C'est en tout cas, mon plus ferme espoir, de scientifique, de Wallon et, probablement, de demi-Liégeois.

Notes

([1]) Léon-E. HALKIN, La Wallonie devant l'histoire (1939), reproduit en introduction de Félix ROUSSEAU,  La Wallonie, Terre romane, suivi de L'Art mosan,  p. 47 et 46, Charleroi, Institut Jules-Destrée, 1993.

([2]) Sophie JAMINON, Joseph Maurice Remouchamps, dans Encyclopédie du Mouvement wallon, t. 3, p. 1376-1377, Charleroi, Institut Jules-Destrée, 2001.

([3]) Joly Marie-Hélène, Les musées d’histoire, dans Des musées d’histoire pour l’avenir, p. 70, Paris, Noêsis, 1998.

([4]) Le Musée de l'Amérique française : http///www.mcq.org/maf/maf.html.

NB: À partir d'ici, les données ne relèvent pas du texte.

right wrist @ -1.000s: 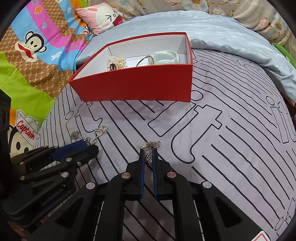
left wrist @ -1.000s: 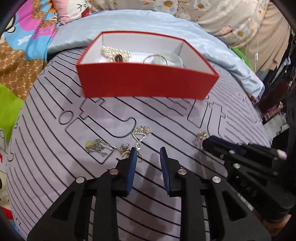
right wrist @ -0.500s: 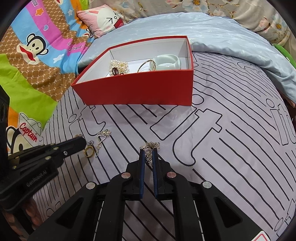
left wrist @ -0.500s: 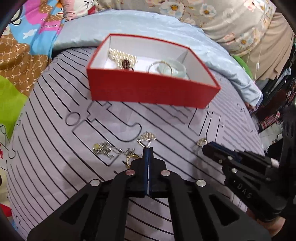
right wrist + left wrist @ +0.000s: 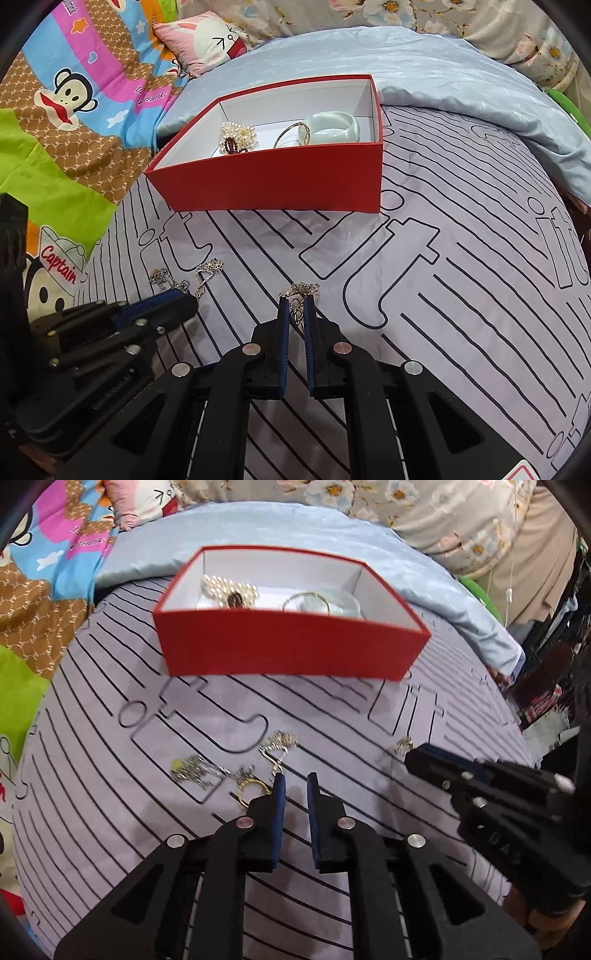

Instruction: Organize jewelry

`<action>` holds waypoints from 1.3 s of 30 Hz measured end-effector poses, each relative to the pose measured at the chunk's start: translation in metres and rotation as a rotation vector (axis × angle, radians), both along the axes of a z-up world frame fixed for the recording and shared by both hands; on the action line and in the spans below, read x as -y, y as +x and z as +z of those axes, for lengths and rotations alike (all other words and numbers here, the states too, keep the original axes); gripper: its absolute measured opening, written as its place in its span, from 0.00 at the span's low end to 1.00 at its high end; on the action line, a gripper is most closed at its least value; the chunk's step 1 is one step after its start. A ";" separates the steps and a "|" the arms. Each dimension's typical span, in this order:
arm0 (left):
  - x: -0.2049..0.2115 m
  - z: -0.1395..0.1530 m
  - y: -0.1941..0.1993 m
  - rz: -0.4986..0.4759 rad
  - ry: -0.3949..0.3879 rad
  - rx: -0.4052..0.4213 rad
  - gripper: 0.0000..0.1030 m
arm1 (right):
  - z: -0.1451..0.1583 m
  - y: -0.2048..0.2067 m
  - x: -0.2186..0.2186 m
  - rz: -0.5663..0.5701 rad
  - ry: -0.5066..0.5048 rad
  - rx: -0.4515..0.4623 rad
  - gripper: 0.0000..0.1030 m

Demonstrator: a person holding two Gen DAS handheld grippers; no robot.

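The left tool (image 5: 295,779) hovers low over the bed sheet (image 5: 110,830) with its two blue-padded fingers parted by a narrow gap and nothing between them. Just past its left fingertip, at about 11 o'clock, lies a silver necklace (image 5: 279,743), and at 10 o'clock a gold ring (image 5: 251,792) rests on the sheet, touching a tangle of silver chain (image 5: 199,771) that runs farther to 9 o'clock.

The right tool (image 5: 297,301) has its fingers drawn close on a small gold chain (image 5: 300,288), which bunches at the fingertips and hangs a little way down between the pads. In the left wrist view this tool sits at 3 o'clock, well apart from the necklace.

The red box (image 5: 273,181) stands on the bed at 12 o'clock from both tools, well beyond them. Inside it are a pearl cluster (image 5: 238,137) with a dark red bead piece toward the left, a thin gold bangle (image 5: 291,134) in the middle, and a pale green bangle (image 5: 334,127) at the right, the gold one leaning against the green.
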State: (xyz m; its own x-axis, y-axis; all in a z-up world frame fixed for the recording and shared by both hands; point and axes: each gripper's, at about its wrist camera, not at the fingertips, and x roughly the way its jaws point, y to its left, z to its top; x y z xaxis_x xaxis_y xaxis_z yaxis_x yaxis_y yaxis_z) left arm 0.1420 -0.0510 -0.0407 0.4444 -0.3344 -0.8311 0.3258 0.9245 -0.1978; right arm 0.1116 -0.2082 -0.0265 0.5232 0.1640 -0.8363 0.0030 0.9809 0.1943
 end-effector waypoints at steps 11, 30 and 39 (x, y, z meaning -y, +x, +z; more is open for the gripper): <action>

([5]) Renimel Serge, Une délectation de l’histoire pour tous, dans Des musées d’histoire pour l’avenir, p. 201, Paris,  Noêsis, 1998.

([6]) Marie-Hélène JOLY, op.cit., p. 58.

([7]) M-H JOLY, op. cit., p. 61.

([8]) Hermann SCHäFER, L'offre, la demande et la clientèle, dans Des musées d'histoire pour l'avenir…, p. 129-139.

([9]) Jean DAVALLON, Conclusion du colloque, dans Des musées d'histoire pour l'avenir…,  p. 354.